3, optical module 210 may include components that produce a desired beam pattern, such as light source 310, reflector 320, lens 330, and shield 340. The optical module 210 can form various beam patterns by driving the shield 340 and adjusting the position of the optical axis of the optical module 210.

The lens 330 may be an aspherical lens. The lens 330 may form a surface that receives light and a surface that emits light. The lens 330 may be a cross-sectional aspherical lens having a plane of incidence on which light is received. The lens 330 may be an aspheric surface on which light is emitted. The lens 330 may be formed of a transparent optical material such as glass or plastic, but is not limited thereto.

The lens 330 may refract light. The lens 330 may be reflected by the reflector to refract the incident light. The lens 330 can concentrate the light and diverge it to the outside. The lens 330 receives the light generated from the light source and can emit a luminous flux. The lens 330 can direct the light incident from the light source.

The light source 310 may be disposed inside the reflector 320. The light source 310 may be disposed on the concave portion of the reflector 320. The light source 310 may be powered from the outside. The light source 310 may provide light to the reflector 320.

For example, the light source 310 may be a light emitting device package including a light emitting diode (LED) (not shown).

A light emitting diode (not shown) can convert an electric signal into an infrared ray, a visible ray or a light using the characteristics of a compound semiconductor. The light emitting diode (not shown) may be electrically connected to a lead frame (not shown) of a light emitting device package (not shown).

The light source 310 may provide light to the reflecting surface of the reflector 320. The light source 310 may provide light to the lens 330. The light source 310 may provide light to the reflector 320 to reflect the light to the lens 330.

The reflector 320 may be provided with light from the light source 310. The reflector 320 may reflect the light incident from the light source 310 using a paraboloid. The reflector 320 may reflect the light toward the lens 330 using the parabolic surface.

The shield 340 may be disposed at the focal point of the lens 330. The shield 340 may be disposed in front of the lens 330 in front of the reflector 320. The shield 340 may rotate in the form of a bar, but is not limited thereto. The shield 340 may have various beam patterns when the optical module 210 rotates in a bar shape. The optical module 210 may form an 'L' beam pattern according to the shape of the shield 340.

The shield 340 may block or open the light provided by the reflector 320 according to the position thereof to deform the beam pattern of the light source module 210.

The vehicle sensing unit 220 may include a camera (not shown).
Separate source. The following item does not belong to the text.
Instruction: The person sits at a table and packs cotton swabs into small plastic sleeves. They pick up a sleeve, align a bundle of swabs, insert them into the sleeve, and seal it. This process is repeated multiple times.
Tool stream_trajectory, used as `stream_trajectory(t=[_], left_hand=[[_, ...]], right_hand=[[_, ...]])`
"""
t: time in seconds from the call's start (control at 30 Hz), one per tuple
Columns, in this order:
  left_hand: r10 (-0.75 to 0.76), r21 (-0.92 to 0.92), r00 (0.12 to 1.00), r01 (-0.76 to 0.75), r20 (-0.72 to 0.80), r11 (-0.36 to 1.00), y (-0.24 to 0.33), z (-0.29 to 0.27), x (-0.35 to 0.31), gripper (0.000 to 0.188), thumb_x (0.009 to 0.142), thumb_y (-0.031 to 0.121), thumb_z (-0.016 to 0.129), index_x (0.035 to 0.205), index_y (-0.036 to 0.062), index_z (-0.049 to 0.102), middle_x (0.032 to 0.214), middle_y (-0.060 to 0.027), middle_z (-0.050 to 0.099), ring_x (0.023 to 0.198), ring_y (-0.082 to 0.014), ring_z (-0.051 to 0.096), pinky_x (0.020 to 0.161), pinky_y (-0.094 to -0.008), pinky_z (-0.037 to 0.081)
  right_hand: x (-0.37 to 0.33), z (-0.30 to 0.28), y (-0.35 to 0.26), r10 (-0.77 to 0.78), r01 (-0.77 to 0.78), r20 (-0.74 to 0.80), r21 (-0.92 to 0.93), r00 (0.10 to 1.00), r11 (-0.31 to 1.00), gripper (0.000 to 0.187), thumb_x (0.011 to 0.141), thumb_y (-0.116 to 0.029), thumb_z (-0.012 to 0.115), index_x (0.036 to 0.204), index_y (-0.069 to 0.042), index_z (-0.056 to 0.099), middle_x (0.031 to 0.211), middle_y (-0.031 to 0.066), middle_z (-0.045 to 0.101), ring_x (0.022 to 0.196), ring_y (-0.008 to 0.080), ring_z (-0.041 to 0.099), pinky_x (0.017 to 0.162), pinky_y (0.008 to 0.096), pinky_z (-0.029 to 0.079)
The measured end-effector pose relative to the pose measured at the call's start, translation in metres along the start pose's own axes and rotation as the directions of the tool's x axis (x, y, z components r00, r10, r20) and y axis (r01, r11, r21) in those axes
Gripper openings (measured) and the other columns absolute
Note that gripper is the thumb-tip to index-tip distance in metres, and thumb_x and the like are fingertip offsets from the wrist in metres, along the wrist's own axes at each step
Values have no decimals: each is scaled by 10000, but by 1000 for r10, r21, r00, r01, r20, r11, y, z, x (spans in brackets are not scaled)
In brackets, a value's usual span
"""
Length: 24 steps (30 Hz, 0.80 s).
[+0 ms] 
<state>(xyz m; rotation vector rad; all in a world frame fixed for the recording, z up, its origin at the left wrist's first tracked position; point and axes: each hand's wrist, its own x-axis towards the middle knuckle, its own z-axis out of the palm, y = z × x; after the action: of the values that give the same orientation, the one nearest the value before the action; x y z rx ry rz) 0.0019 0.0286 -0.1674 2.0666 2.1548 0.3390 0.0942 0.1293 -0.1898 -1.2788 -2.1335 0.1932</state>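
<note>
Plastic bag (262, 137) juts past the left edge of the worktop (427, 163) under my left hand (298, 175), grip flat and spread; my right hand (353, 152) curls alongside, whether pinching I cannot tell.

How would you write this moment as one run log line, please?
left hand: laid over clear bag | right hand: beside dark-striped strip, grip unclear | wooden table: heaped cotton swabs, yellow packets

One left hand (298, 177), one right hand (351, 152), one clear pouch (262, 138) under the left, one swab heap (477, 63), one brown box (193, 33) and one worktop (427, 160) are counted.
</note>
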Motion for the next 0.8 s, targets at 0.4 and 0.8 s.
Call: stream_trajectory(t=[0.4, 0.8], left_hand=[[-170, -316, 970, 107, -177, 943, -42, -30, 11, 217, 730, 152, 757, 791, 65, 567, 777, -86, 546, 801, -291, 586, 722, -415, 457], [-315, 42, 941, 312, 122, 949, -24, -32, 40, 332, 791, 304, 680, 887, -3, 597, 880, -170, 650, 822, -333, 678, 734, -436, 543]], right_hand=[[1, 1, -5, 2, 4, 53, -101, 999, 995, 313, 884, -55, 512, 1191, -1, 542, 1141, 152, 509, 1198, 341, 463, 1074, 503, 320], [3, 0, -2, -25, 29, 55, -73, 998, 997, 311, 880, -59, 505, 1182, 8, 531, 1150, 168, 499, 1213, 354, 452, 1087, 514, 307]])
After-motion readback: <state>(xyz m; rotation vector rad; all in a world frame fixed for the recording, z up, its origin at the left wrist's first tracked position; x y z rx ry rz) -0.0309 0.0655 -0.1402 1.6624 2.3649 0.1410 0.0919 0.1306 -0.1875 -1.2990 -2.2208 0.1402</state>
The vehicle detection unit 220 can detect the presence or absence of another vehicle ahead. The vehicle detection unit 220 can detect the presence or absence of the approaching vehicle in the opposite lane using a camera (not shown). The vehicle sensing unit 220 senses the presence or absence of a vehicle and sends a signal corresponding thereto to the control unit 260.
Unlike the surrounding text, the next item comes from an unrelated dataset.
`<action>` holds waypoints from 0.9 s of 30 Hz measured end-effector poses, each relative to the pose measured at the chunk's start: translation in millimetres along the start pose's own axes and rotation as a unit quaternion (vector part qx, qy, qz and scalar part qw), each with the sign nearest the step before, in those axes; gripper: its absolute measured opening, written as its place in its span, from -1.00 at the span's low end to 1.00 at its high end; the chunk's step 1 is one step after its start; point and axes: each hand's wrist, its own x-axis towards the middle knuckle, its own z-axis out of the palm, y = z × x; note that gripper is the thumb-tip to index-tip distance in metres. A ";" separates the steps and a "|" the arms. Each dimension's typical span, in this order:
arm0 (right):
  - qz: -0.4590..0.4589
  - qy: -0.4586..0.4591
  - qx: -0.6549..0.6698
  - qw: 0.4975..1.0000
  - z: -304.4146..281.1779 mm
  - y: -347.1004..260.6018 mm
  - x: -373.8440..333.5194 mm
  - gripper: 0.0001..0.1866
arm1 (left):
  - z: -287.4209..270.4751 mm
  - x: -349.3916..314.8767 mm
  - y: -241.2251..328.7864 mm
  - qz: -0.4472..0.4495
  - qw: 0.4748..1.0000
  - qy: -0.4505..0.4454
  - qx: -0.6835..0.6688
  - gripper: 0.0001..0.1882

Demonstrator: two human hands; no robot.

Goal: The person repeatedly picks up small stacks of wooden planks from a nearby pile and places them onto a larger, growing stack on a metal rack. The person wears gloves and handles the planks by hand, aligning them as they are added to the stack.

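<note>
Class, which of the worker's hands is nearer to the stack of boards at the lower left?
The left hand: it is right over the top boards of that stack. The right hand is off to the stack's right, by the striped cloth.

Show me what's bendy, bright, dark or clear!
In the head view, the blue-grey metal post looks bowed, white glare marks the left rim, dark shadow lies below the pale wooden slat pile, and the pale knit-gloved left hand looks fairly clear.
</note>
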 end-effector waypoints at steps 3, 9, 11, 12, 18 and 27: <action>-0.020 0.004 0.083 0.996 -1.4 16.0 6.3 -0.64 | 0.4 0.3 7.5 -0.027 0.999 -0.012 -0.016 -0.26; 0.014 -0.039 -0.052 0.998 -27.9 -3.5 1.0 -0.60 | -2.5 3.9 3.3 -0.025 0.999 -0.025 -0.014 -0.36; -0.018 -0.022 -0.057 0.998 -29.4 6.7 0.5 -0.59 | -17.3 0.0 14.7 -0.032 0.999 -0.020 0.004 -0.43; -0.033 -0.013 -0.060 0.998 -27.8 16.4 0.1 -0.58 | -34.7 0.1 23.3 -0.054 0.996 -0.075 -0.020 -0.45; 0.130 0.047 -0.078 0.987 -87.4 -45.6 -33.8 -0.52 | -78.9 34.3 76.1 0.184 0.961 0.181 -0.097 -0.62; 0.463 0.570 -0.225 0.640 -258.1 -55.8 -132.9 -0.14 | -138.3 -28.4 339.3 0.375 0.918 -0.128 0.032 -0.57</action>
The position calculation unit 230 may receive a signal from the control unit 260. [ The position calculation unit 230 may receive a signal from the control unit 260 after the shield (not shown) cuts off the light radiated upward from the optical module 210. After receiving the operation signal from the control unit 260, the position calculation unit 230 may calculate the position of the vehicle ahead. The position calculation unit 230 may calculate the position of the vehicle ahead and send a signal corresponding to the calculated position to the control unit 260. [

The shield driver 240 can drive a shield (not shown) of the optical module 210 in response to a signal received from the controller 260. The shield driving unit 240 drives a shield (not shown) to block the top of the light emitted from the optical module 210 so as to secure the view of the driver of the vehicle approaching the opposite lane.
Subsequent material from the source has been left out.